Along with the letters came pamphlets, Christian publications mostly geared toward children. They told stories of mysterious strangers who appeared on the doorsteps of troubled families, strangers with a special shine to them, a kind look and a light in their eyes. A quality of calmness and fairness infused the difficult tasks the stranger performed, whether mediating an argument between parents or helping an invalid. He glowed with love and peace and understanding.
The aura was as palpable as a physical feature, and everyone who met him could not help but notice it. After a few days he would leave the family, having impressed upon them how they too could be happy and peaceful if only they let God into their lives.
In the secrecy of my room, I decided I wanted this light, this peace, this glow. But the scenarios always ended the same way, with the stranger leaving and the troubled family left alone to ponder and resolve to change. I always wanted to turn the page, to know how or what the troubled family could actually do in order to believe. After all, I was sold, I wanted to have Jesus help me out and make me good and strong and pure, all of the things I was sure I wasn't—but exactly how was I supposed to do this?
Sooner or later we're all driven to this point. In secrecy, away from my family and our shared scorn over the cards and their simplistic sentiments, I sat down in my bedroom on the blue carpet and asked, "God, if you exist, prove it to me."
What was I expecting? A voice, a verbal affirmation? A physical one? I looked down at the carpet, half expecting it to change color. A sudden light, maybe? I looked up into the air above my head for it. I knew I only half expected an answer. Was my partial belief preventing God from speaking to me? Didn't I have to fully believe, or did all this simply mean that there was no answer? I hugged my knees close into my chest and rocked back and forth on my heels. I couldn't bear to think I was wrong, that somehow everything I was going through didn't actually have meaning.

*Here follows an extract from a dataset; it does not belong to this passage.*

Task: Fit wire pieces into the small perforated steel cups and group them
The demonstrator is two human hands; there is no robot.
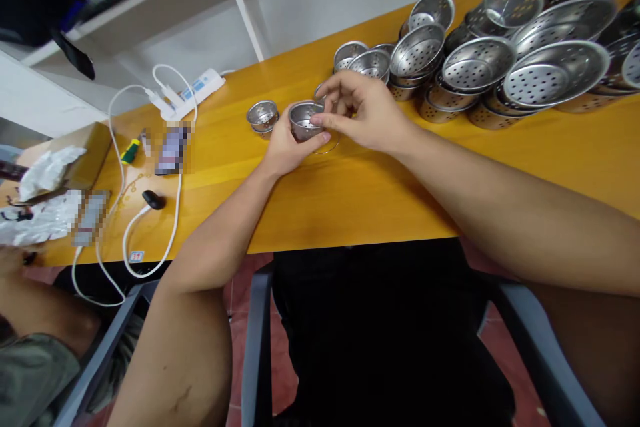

I stretched my arm out in front of me and flexed it, opened and closed my fingers. I resolved to Believe, even in the face of this lack of response. Was it possible to prove my worthiness by repeatedly asking the question, even in the brunt of this painful silence? In the same way I was sure I could prove my love, and lovability, to my mother by showing her I could "take it," I considered the idea that what God wanted from me was to keep trying and trying and trying, no matter how difficult it was. My goal, and my intended reward, was to understand.